• _Work task_
Only the lines from the one with "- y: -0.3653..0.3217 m" through the last belong in the output; print them exactly as given below.

• _Available data_
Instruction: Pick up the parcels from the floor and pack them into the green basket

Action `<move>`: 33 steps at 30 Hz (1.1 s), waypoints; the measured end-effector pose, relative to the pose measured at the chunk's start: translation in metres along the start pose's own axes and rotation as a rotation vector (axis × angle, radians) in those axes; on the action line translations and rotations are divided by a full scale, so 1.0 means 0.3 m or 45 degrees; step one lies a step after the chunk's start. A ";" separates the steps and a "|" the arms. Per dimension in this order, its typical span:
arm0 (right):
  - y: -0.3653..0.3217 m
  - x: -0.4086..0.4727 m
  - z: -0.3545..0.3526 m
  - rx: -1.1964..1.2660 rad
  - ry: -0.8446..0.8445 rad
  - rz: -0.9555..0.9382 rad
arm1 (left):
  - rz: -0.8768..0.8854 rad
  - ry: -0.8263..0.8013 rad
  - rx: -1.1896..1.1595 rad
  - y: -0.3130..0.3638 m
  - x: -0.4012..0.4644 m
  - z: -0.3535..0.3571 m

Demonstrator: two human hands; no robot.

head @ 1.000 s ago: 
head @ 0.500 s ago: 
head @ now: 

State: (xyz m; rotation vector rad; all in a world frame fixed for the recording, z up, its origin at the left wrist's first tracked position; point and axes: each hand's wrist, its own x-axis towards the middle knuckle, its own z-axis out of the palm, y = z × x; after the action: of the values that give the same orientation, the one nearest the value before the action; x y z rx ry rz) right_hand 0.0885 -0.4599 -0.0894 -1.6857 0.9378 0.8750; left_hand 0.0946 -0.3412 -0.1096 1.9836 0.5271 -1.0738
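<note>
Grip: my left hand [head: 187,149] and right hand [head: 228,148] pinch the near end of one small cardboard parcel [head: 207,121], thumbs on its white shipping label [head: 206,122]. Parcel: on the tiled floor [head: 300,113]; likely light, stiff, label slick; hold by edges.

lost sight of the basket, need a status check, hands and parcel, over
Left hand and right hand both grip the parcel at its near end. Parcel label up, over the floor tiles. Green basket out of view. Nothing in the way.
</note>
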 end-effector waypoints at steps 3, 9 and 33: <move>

• _Expected output_
  - y: -0.3653..0.3217 m
  - x: -0.4086..0.4727 m
  - z: -0.3545..0.3526 m
  - rx: -1.1964..1.2660 rad
  - ry: -0.8446..0.8445 rad
  - rz: -0.9555..0.9382 rad
arm1 (left):
  - rz: -0.8768..0.8854 rad
  - ry: -0.8263..0.8013 rad
  - rx: -1.1896..1.1595 rad
  - y: -0.3130..0.3638 m
  - x: -0.4012..0.4644 m
  - z: -0.3535..0.3571 m

Demonstrator: two human hands; no robot.

head @ 1.000 s ago: 
head @ 0.500 s ago: 
head @ now: 

State: (xyz m; rotation vector rad; all in a world frame fixed for the recording, z up, its origin at the left wrist's first tracked position; point and axes: each hand's wrist, its own x-axis towards the middle knuckle, its own z-axis out of the palm, y = z × x; after the action: of the values that give the same orientation, the one nearest the value before the action; x y z rx ry rz) right_hand 0.0885 -0.4599 -0.0894 -1.6857 0.9378 0.8750; left_hand 0.0946 -0.3412 -0.1096 1.9836 0.5271 -1.0738
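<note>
Grip: my left hand [head: 187,149] and right hand [head: 228,148] pinch the near end of one small cardboard parcel [head: 207,121], thumbs on its white shipping label [head: 206,122]. Parcel: on the tiled floor [head: 300,113]; likely light, stiff, label slick; hold by edges.

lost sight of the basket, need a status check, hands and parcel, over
Left hand and right hand both grip the parcel at its near end. Parcel label up, over the floor tiles. Green basket out of view. Nothing in the way.
</note>
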 end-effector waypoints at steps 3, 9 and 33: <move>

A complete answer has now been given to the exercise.